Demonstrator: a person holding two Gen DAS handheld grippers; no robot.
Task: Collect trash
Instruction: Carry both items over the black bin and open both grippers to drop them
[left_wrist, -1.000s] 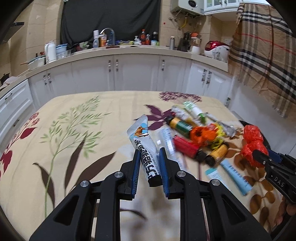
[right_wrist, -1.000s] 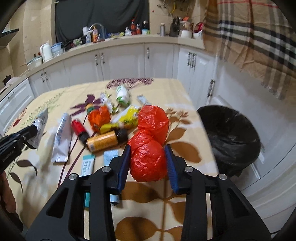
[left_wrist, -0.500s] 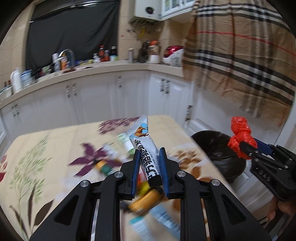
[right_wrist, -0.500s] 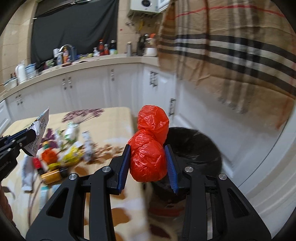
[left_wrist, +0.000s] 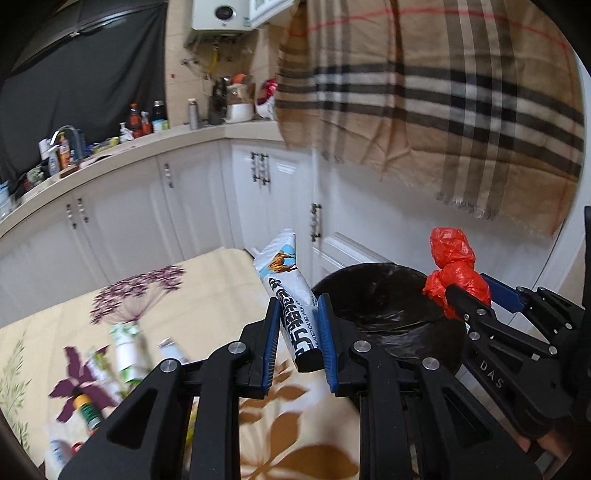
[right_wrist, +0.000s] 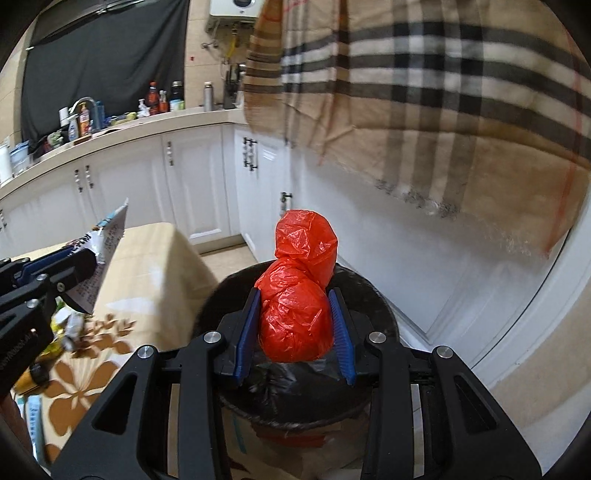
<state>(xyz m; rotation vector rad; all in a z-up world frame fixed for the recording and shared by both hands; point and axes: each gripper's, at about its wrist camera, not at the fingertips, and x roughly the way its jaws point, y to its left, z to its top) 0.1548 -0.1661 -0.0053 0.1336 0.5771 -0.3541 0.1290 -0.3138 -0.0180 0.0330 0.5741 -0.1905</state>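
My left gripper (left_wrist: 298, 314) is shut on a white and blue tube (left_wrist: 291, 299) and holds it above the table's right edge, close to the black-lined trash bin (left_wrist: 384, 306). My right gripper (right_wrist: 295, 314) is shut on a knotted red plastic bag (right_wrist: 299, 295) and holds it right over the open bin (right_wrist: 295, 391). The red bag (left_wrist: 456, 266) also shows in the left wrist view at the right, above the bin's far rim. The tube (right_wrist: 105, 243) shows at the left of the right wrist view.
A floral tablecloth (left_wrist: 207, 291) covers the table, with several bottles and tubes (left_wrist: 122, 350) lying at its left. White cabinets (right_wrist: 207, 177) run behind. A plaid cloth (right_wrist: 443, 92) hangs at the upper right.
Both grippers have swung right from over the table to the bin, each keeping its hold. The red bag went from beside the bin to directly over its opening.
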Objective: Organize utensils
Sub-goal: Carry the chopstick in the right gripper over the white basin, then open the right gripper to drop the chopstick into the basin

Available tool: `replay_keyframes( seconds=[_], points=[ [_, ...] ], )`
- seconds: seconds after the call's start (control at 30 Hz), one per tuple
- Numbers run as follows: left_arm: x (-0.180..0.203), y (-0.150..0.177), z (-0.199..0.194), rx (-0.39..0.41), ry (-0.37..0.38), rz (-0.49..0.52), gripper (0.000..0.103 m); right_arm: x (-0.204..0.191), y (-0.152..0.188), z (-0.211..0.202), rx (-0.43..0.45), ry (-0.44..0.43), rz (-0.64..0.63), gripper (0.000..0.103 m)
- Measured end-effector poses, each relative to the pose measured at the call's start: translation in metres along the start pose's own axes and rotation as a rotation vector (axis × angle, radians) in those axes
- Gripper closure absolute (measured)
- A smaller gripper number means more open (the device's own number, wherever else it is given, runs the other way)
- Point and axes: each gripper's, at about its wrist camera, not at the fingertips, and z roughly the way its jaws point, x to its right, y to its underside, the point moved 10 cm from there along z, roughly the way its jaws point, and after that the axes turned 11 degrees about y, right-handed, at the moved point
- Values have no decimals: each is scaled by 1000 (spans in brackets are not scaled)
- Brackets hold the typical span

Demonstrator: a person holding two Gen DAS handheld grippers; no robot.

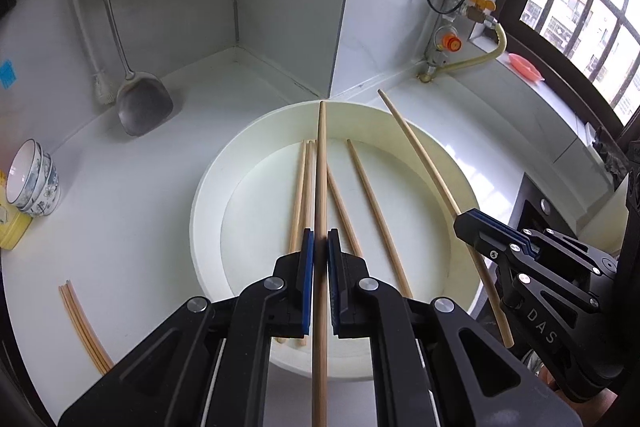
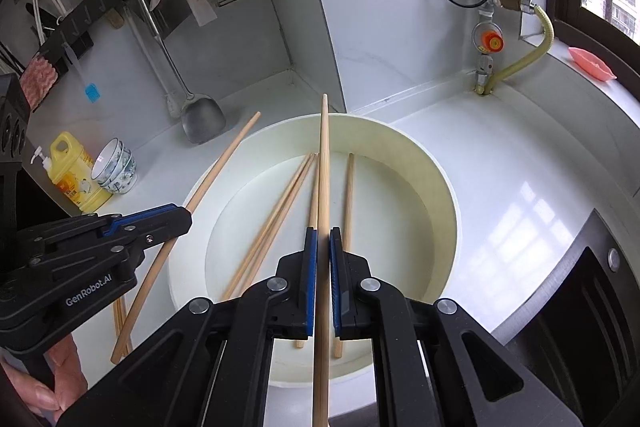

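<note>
A round white basin [image 1: 208, 187] [image 2: 440, 167] sits on the white counter with several wooden chopsticks [image 1: 372, 203] [image 2: 280, 203] lying in its bottom. My left gripper [image 1: 320, 239] is shut on one chopstick [image 1: 321, 163] and holds it above the basin, pointing away. My right gripper [image 2: 323, 237] is shut on another chopstick [image 2: 325, 163] above the basin. The right gripper [image 1: 466, 221] shows at the right of the left wrist view with its chopstick [image 1: 420, 155]. The left gripper [image 2: 182, 217] shows at the left of the right wrist view with its chopstick [image 2: 224, 159].
A few more chopsticks [image 1: 80, 323] lie on the counter left of the basin. A metal spatula [image 1: 140, 99], stacked bowls [image 1: 34, 179] and a yellow bottle [image 2: 74, 175] stand at the back left. Gas pipes [image 2: 488, 39] and a stove edge [image 2: 580, 287] are at the right.
</note>
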Motion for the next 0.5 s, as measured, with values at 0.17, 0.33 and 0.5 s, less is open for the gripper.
replay_keyframes(
  seconds=[0.17,0.33,0.5],
  points=[
    [-4,-4,32,-47,22,23,96,2,0,27,-45,23,41,97],
    [-10,-8,58,-78,51,16,96,1,2,51,-84,48,47,97],
    [-18,-10,76,-100,54,7,95,-1,6,68,-118,59,51,97]
  ],
)
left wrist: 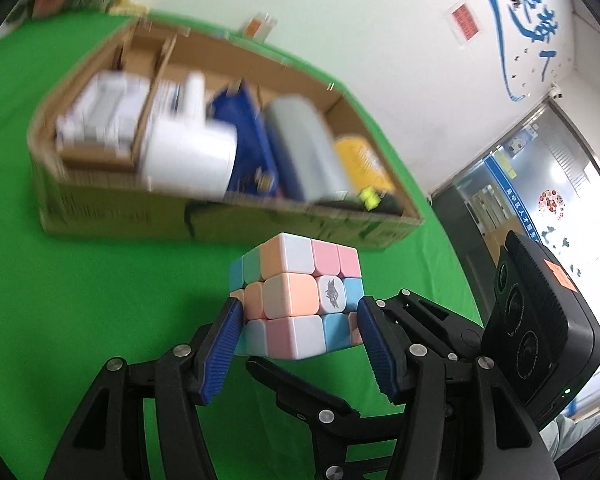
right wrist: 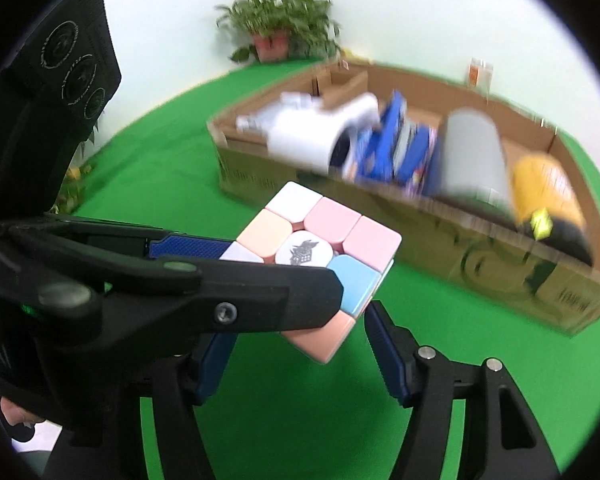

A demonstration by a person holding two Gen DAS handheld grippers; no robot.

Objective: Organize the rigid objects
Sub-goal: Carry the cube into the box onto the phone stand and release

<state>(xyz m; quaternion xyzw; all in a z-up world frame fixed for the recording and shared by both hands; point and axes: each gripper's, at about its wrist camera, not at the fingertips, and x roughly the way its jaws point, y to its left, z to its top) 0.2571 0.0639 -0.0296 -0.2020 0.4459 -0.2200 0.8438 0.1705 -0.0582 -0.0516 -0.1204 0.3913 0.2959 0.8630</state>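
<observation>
1. Left wrist view: left gripper (left wrist: 298,320) pinches the puzzle cube (left wrist: 296,306) between its blue pads, lifted clear of the green table (left wrist: 80,300). Step looks like carry-to-box.
2. The cardboard box (left wrist: 220,220) sits ahead toward the table's far edge, crowded; the only free gap seems to be at its right end near the yellow can (left wrist: 364,164).
3. Right wrist view: right gripper (right wrist: 296,348) is half-spread just under the cube's (right wrist: 320,248) low corner; contact unclear. The next move needs height over the box's near wall (right wrist: 460,256).

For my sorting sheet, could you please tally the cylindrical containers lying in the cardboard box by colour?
White mug: 1
Grey canister: 1
Yellow canister: 1
Total: 3
</observation>
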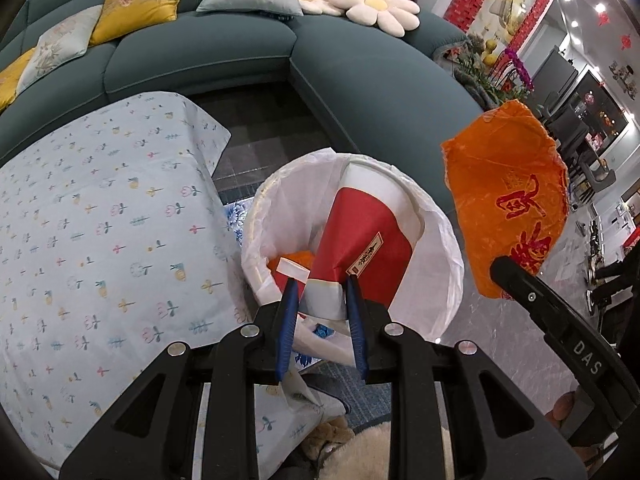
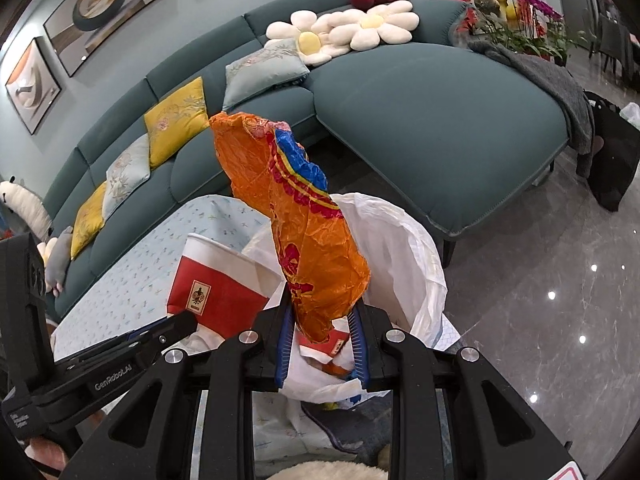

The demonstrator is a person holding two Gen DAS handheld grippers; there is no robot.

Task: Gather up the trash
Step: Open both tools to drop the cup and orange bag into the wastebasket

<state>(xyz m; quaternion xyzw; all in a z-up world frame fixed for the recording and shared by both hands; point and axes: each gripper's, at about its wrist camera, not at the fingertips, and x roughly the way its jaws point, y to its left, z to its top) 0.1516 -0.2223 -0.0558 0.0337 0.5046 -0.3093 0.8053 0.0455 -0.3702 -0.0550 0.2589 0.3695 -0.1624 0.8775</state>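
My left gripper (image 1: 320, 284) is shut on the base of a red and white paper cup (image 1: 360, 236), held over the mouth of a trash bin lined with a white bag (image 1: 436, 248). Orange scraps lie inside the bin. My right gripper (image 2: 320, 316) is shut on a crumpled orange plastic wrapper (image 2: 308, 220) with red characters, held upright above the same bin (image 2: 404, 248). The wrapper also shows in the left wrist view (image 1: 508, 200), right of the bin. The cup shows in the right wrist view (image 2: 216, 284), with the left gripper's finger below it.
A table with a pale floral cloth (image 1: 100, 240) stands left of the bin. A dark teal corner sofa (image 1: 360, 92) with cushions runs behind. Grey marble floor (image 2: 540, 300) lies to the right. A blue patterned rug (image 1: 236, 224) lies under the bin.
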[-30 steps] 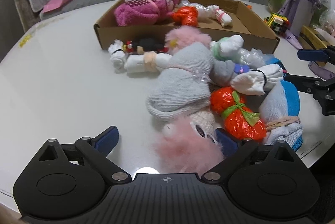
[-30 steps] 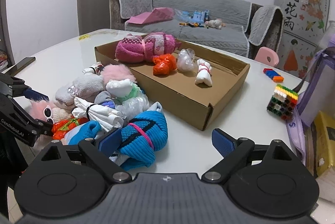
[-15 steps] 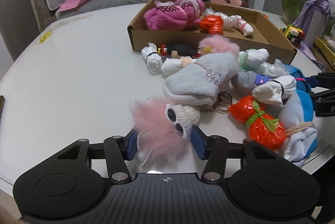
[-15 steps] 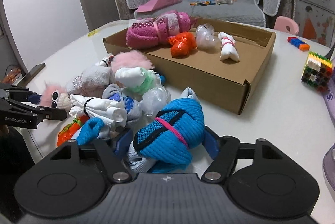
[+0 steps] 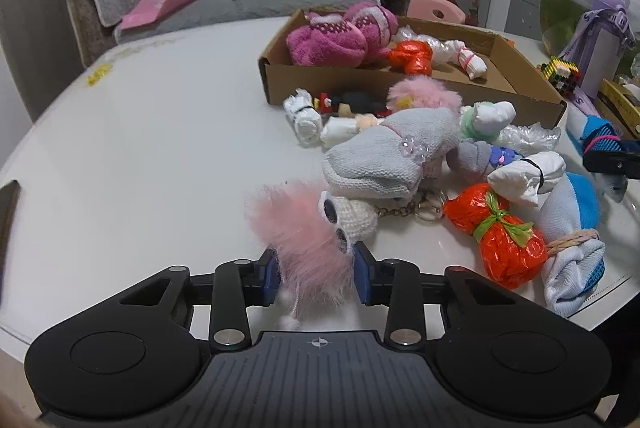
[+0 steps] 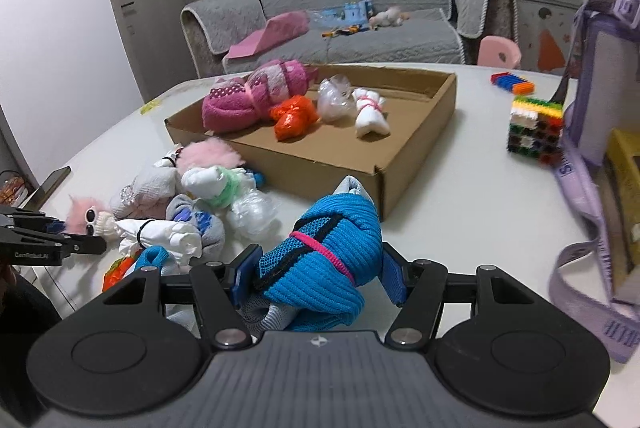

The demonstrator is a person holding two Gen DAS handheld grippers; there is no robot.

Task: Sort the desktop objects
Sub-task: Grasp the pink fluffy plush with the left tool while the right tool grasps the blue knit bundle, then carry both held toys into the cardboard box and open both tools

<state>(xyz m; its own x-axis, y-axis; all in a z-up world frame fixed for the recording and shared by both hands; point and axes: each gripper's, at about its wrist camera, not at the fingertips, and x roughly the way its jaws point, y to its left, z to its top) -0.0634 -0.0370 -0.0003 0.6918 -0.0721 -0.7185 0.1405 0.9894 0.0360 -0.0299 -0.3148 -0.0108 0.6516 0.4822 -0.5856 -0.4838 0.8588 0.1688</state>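
Note:
A pink fluffy toy with white goggles (image 5: 304, 228) sits between the pads of my left gripper (image 5: 314, 278); its jaws are closing and press on the fur. A key ring trails from the toy toward the pile. My right gripper (image 6: 320, 278) is closing on a blue rolled sock bundle (image 6: 332, 240) with a pink band, and both pads touch it. The cardboard box (image 6: 312, 164) behind holds a magenta towel roll (image 6: 256, 100), an orange bag, a clear bag and a white bundle. A pile with a grey bundle (image 5: 384, 156) and an orange bag bundle (image 5: 496, 232) lies before the box.
A purple bottle with a strap (image 6: 600, 68) and a coloured block cube (image 6: 534, 128) stand right of the box. A dark phone (image 6: 52, 184) lies at the table's left edge. A grey sofa is beyond the table.
Both grippers went from wide open to closed on their objects. The pink toy has come away from the pile toward me, and the blue bundle has shifted right, away from the pile.

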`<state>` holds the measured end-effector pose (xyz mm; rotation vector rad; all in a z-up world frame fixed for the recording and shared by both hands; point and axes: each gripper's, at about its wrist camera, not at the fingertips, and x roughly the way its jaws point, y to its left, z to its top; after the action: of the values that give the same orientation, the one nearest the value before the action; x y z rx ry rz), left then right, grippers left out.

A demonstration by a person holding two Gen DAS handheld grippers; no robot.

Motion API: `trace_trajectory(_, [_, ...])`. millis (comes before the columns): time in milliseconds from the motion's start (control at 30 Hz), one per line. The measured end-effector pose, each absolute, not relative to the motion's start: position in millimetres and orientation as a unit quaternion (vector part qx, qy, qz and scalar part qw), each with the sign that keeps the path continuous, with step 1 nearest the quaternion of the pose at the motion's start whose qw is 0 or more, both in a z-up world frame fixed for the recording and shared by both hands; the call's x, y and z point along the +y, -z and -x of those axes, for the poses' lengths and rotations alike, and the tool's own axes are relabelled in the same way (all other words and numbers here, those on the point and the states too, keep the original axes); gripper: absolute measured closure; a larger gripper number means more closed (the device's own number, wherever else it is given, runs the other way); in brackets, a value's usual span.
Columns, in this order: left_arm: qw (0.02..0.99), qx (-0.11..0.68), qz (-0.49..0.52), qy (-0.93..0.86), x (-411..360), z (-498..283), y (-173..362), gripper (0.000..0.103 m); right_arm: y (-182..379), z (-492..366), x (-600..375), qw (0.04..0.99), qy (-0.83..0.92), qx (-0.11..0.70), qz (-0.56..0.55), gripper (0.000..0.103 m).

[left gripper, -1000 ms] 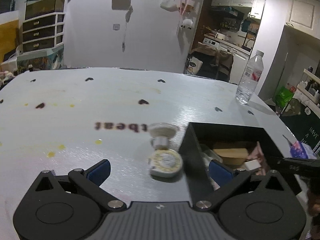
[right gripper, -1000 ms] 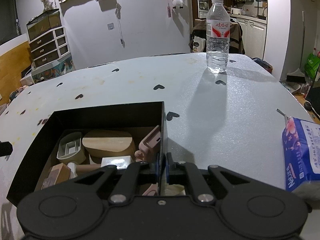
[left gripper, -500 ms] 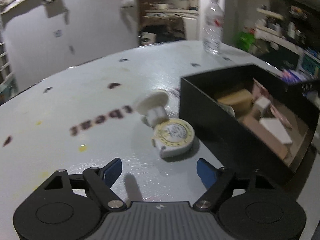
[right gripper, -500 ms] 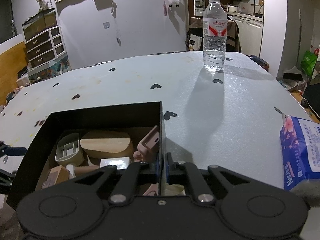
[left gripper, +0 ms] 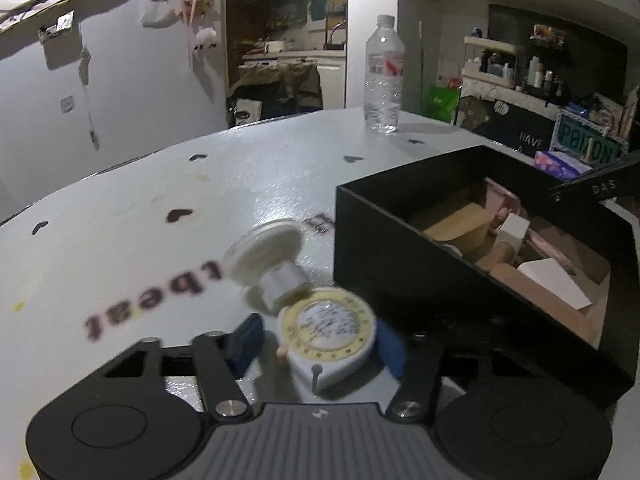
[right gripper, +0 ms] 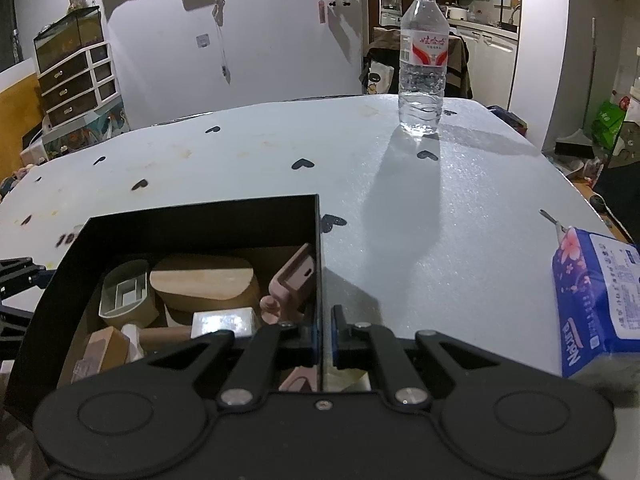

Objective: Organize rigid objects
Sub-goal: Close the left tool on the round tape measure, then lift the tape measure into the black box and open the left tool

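A round white and yellow tape measure (left gripper: pixel 329 330) lies on the white table between the blue pads of my left gripper (left gripper: pixel 320 346). The right pad touches it and the left pad stands a little apart, so the jaws are open around it. A white round-capped object (left gripper: pixel 266 256) lies just beyond it. A black box (left gripper: pixel 472 264) with wooden and pink pieces stands to the right. My right gripper (right gripper: pixel 322 330) is shut on the right wall of the black box (right gripper: pixel 319 248).
A water bottle (right gripper: pixel 422 64) stands at the far side of the table (right gripper: pixel 400 200). A blue tissue pack (right gripper: pixel 596 300) lies at the right edge. In the left wrist view the bottle (left gripper: pixel 383 80) is far behind the box.
My left gripper has moved forward to the tape measure and narrowed around it. The right gripper has kept its hold on the box wall.
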<state>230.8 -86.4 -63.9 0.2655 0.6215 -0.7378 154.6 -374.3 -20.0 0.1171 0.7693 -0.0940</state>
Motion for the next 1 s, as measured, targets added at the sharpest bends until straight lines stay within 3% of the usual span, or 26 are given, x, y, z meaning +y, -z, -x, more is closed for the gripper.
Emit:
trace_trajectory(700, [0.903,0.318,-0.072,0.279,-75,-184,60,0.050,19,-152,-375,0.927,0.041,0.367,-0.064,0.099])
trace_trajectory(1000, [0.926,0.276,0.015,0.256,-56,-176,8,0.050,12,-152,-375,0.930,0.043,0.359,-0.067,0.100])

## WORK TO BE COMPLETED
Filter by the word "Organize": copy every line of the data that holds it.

## ANSWER TO THIS EXERCISE
Objective: Organize utensils
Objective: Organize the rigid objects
Objective: Organize rigid objects

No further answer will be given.